Slavernij en ontsnapping

Frederick Augustus Washington Bailey werd in februari 1818 in slavernij geboren aan de Eastern Shore van Maryland. Hij had een moeilijk gezinsleven. Hij kende zijn moeder nauwelijks, die op een andere plantage woonde en stierf toen hij nog een jong kind was. De identiteit van zijn vader heeft hij nooit ontdekt. Toen hij zes jaar oud was, werd hij van zijn grootmoeder gescheiden en naar Wye House Plantation in Maryland gestuurd. Toen hij acht jaar oud was, verhuurde zijn slaveneigenaar hem om als lijfknecht in Baltimore te gaan werken.

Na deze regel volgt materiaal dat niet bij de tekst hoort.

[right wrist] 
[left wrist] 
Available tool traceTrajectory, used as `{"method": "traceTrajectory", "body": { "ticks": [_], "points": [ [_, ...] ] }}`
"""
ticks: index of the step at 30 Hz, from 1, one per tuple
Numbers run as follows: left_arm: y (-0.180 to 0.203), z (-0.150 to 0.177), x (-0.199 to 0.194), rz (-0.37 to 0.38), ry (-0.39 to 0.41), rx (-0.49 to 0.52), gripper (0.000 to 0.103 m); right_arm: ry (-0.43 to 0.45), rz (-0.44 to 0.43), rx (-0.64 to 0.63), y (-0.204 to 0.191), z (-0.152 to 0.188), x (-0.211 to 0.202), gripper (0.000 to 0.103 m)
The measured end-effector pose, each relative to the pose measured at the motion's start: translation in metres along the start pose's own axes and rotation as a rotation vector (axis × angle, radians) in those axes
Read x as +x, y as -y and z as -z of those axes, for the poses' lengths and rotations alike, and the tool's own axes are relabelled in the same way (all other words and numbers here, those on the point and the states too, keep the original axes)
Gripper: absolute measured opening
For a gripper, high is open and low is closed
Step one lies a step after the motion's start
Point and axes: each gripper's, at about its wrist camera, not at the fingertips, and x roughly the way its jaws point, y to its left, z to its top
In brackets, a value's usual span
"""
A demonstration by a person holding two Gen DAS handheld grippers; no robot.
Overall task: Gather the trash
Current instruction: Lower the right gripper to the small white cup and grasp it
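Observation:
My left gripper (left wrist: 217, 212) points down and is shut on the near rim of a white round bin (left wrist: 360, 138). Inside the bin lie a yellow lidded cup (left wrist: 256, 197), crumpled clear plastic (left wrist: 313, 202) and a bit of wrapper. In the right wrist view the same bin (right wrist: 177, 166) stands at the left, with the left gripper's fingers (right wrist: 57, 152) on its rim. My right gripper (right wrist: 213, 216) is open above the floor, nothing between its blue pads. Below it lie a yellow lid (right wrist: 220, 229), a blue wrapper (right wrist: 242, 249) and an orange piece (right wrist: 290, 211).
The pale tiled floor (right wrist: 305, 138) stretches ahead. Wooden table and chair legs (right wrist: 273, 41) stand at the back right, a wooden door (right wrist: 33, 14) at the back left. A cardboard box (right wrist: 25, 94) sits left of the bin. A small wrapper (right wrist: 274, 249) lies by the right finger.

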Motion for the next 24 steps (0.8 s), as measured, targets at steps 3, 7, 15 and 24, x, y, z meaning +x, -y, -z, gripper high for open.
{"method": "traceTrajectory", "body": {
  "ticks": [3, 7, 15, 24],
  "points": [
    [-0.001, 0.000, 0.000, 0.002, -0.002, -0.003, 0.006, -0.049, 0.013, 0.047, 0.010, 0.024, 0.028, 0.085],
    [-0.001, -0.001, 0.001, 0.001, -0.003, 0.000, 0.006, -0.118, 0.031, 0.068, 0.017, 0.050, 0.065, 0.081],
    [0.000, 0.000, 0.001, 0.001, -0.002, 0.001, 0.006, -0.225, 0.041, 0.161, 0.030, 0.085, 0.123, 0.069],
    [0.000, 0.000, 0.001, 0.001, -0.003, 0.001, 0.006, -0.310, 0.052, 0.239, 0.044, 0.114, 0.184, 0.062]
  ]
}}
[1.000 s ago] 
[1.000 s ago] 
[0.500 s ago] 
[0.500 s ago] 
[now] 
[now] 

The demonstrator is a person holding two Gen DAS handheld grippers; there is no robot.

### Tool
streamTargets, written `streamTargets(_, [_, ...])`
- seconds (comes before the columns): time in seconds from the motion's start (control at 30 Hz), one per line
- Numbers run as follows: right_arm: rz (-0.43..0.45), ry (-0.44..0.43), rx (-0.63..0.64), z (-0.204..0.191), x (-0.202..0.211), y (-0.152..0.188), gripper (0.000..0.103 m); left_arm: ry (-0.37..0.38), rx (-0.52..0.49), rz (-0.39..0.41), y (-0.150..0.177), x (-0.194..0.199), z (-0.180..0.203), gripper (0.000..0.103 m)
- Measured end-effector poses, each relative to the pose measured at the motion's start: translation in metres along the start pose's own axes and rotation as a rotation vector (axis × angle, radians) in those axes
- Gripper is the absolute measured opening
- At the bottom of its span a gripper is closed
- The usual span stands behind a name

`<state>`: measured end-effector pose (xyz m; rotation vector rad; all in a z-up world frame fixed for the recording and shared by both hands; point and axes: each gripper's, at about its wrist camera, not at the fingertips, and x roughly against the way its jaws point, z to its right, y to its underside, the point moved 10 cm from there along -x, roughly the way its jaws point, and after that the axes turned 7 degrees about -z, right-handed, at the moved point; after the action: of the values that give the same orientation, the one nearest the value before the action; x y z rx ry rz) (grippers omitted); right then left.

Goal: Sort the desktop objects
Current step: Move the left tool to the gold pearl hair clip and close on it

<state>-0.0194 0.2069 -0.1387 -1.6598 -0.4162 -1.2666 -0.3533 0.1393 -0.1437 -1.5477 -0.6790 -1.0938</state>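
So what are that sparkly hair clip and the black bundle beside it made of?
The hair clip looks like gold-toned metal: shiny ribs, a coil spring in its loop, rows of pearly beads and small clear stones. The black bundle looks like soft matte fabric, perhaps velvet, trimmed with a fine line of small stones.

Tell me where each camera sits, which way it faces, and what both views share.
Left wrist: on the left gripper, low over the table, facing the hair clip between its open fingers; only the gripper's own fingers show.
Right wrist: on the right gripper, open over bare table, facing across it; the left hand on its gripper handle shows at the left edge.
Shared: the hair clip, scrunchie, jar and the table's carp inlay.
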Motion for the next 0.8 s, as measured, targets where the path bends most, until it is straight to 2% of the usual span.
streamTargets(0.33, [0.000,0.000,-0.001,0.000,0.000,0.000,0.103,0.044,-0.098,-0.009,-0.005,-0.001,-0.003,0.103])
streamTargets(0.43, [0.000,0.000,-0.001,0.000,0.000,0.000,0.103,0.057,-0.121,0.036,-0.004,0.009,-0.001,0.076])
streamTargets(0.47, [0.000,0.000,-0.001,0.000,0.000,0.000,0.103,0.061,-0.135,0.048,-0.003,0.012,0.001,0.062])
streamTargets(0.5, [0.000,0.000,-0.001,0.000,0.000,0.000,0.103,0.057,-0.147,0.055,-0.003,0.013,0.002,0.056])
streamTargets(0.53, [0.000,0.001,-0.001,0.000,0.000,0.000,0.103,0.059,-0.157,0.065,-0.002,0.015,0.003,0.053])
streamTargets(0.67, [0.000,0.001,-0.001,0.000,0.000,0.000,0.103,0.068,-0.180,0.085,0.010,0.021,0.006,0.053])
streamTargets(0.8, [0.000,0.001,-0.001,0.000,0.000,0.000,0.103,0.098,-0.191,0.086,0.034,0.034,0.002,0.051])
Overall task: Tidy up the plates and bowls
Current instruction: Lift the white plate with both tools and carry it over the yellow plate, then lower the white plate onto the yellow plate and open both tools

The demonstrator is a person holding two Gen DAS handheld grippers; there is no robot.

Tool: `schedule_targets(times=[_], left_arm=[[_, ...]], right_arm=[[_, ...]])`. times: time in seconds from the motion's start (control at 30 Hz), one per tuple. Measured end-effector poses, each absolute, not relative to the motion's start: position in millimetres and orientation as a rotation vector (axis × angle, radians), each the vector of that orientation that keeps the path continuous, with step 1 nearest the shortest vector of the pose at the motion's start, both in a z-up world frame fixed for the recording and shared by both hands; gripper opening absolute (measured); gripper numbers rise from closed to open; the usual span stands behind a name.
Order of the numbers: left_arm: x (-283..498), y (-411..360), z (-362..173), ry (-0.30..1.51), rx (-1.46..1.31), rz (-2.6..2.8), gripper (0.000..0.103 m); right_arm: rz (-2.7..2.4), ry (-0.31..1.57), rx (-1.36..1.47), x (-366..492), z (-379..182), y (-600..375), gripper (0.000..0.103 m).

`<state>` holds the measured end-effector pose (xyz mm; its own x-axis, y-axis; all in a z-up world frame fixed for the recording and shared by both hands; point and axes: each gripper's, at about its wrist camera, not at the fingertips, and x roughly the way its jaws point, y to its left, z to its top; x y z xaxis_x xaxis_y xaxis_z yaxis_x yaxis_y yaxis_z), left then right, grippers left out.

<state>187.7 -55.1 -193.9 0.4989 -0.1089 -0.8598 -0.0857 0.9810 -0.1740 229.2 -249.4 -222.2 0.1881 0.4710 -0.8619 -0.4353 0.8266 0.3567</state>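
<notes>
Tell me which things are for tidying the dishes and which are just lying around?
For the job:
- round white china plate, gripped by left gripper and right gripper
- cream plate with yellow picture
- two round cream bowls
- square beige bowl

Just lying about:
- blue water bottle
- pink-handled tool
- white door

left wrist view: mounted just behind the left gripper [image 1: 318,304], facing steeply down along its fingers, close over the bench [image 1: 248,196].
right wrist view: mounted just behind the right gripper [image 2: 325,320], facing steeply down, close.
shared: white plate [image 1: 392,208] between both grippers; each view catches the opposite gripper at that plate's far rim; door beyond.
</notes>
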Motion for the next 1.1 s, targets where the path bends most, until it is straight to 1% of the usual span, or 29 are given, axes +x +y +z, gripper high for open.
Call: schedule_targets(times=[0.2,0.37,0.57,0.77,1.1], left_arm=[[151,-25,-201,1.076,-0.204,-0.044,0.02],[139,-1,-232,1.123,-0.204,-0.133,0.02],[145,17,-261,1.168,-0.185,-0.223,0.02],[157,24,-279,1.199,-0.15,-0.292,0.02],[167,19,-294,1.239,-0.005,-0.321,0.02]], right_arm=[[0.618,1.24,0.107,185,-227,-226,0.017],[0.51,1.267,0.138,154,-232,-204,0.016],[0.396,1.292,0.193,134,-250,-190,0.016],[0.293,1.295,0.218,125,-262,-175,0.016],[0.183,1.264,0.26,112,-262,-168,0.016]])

Op jonge leeftijd realiseerde Frederick zich dat er een verband was tussen geletterdheid en vrijheid. Omdat hij niet naar school mocht, leerde hij zichzelf lezen en schrijven in de straten van Baltimore. Toen hij twaalf was, kocht hij een boek genaamd The Columbian Orator. Het was een verzameling revolutionaire toespraken, debatten en geschriften over natuurlijke rechten.

Toen Frederick vijftien was, stuurde zijn slaveneigenaar hem terug naar de Eastern Shore om als veldknecht te werken. Frederick rebelleerde hevig. Hij onderwees andere slaven, vocht fysiek terug tegen een “slavenbreker” en beraamde een mislukte ontsnapping.

Gefrustreerd stuurde zijn slaveneigenaar hem terug naar Baltimore. Ditmaal ontmoette Frederick een jonge vrije zwarte vrouw, Anna Murray, die hem wilde helpen ontsnappen. Op 3 september 1838 vermomde hij zich als matroos en stapte op een trein naar het noorden, met geld van Anna om zijn ticket te betalen. In minder dan 24 uur, na een reis per trein, veerboot en te voet, kwam Frederick aan in New York City en verklaarde zich vrij. Hij was met succes uit de slavernij ontsnapt.

De Abolitionistische Beweging

Nadat hij uit de slavernij was ontsnapt, trouwde Frederick met Anna. Ze besloten dat New York City geen veilige plaats was voor Frederick om als vluchteling te blijven, dus vestigden ze zich in New Bedford, Massachusetts. Daar namen ze de achternaam “Douglass” aan en stichtten ze hun gezin, dat uiteindelijk zou uitgroeien tot vijf kinderen: Rosetta, Lewis, Frederick Jr., Charles, en Annie.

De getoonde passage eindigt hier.